I hear you and trust me, I try to figure out why we still do some of the things we do, but a lot of times the only thing I come up with is that we've been doing it for 50 years, everyone is used to doing it that way and/or noone has the cajones to stand up and say, "Why are we still doing this?". In this day and age where we have new tanker AC's with 1,000 hours of only deploying to the "sand box" (and that only takes a year or so to build), you don't find many pilots with real world experience outside the AOR. Everything is canned when we fly over there. It's the same thing, day in and day out. Same routes, same base, same receivers. It's funny when I hear some of our pilots talk about airline pilots having it easy with all the automation and I usually have to raise the BS flag and remind them that they'd :puke: in the airspaces and airport environments the airlines operate in.

It's funny you mention that about the visual approach because we still have a "bean" (requirement) for logging a visual approach. We also have to log "visual overheads", which you know, is something different and lots of pilots don't know the difference between the two. I was flying with a relatively new AC a few months ago (I'm a co) and it was a clear and a million day out. Approach control was pretty busy and rather than get vectors for an ILS, I suggested we just request a visual because I already had the airport in site. The AC said no because he didn't want to do an overhead break (of course this is not what I was planning on doing) and I tried to explain we would just do a straight in, but he didn't understand what I was talking about. Like you said, we're programmed to do ILS after ILS after ILS in clear and a million weather.

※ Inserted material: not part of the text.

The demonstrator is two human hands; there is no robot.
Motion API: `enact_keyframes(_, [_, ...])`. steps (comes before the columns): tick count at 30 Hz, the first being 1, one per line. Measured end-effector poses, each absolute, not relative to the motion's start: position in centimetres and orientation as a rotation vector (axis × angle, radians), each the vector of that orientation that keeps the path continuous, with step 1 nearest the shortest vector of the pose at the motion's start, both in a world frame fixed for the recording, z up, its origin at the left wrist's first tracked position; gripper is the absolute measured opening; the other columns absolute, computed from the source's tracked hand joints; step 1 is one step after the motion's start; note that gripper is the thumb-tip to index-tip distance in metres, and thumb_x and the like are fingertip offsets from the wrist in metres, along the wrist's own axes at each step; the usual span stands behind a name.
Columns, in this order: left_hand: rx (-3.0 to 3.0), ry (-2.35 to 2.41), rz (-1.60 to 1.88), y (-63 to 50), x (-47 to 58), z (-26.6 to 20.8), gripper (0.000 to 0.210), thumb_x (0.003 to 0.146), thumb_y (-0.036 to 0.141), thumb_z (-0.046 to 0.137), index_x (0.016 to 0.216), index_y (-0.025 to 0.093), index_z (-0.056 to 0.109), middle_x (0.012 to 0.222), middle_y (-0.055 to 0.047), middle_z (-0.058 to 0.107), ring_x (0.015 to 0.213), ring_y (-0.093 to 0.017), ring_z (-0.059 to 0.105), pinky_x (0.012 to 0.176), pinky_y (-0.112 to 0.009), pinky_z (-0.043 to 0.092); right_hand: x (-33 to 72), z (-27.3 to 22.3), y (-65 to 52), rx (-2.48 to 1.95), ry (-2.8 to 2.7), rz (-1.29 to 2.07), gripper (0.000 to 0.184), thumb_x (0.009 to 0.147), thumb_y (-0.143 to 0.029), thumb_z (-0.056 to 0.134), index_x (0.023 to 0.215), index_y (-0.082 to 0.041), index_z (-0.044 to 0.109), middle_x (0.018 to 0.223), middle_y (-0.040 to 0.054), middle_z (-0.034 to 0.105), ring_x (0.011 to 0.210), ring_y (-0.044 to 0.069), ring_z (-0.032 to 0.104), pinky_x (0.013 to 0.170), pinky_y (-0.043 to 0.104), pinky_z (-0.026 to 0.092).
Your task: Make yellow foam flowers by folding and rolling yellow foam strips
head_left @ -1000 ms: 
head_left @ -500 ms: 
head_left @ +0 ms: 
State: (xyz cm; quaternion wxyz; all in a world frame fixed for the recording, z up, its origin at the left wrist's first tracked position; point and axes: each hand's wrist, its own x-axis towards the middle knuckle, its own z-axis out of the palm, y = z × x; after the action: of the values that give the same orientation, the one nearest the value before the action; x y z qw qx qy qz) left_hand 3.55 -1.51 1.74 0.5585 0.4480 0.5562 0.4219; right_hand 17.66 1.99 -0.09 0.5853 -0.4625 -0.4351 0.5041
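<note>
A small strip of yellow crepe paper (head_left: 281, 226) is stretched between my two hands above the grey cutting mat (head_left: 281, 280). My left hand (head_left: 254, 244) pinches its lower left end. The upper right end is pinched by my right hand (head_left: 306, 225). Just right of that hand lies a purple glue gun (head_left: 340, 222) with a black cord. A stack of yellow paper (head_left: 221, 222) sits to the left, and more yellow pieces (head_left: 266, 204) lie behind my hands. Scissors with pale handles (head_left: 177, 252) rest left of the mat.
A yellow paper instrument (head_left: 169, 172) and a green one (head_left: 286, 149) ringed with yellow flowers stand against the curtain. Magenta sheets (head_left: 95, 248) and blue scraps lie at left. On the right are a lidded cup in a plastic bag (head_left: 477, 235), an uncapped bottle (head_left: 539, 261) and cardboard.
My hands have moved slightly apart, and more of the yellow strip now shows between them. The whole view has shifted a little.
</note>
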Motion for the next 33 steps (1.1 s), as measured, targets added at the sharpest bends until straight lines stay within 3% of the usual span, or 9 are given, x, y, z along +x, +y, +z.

Boy, this is what makes me miss civilian flying. I need to get into a guard unit. ;)
 
Or find a way to get out of the tanker and into the airlift world... I couldn't stand the SAC/tanker mentality and that's why I left the tanker as soon as I could. No more repetitive crew briefs that no one listens to because they've heard the same words a million times, no more mission planning days to go to the same AR track you've gone to a million times, and no more B.S. like, "Tower, say temp, PA and winds at unstick" (Like the ATIS isn't good enough, especially in an airplane that is overpowered!) The Dash One is still written for an A model and reflects years of inputs from the guys who had way too much time on their hands while sitting around on alert. The airlift world is radically different, you are treated like a big boy and fly airplanes like the rest of the world does. On my first 7-day trip in the C-5 I flew to more OCONUS airfields than I did in 3 years of flying the KC-135. The breadth of experience is incomparable.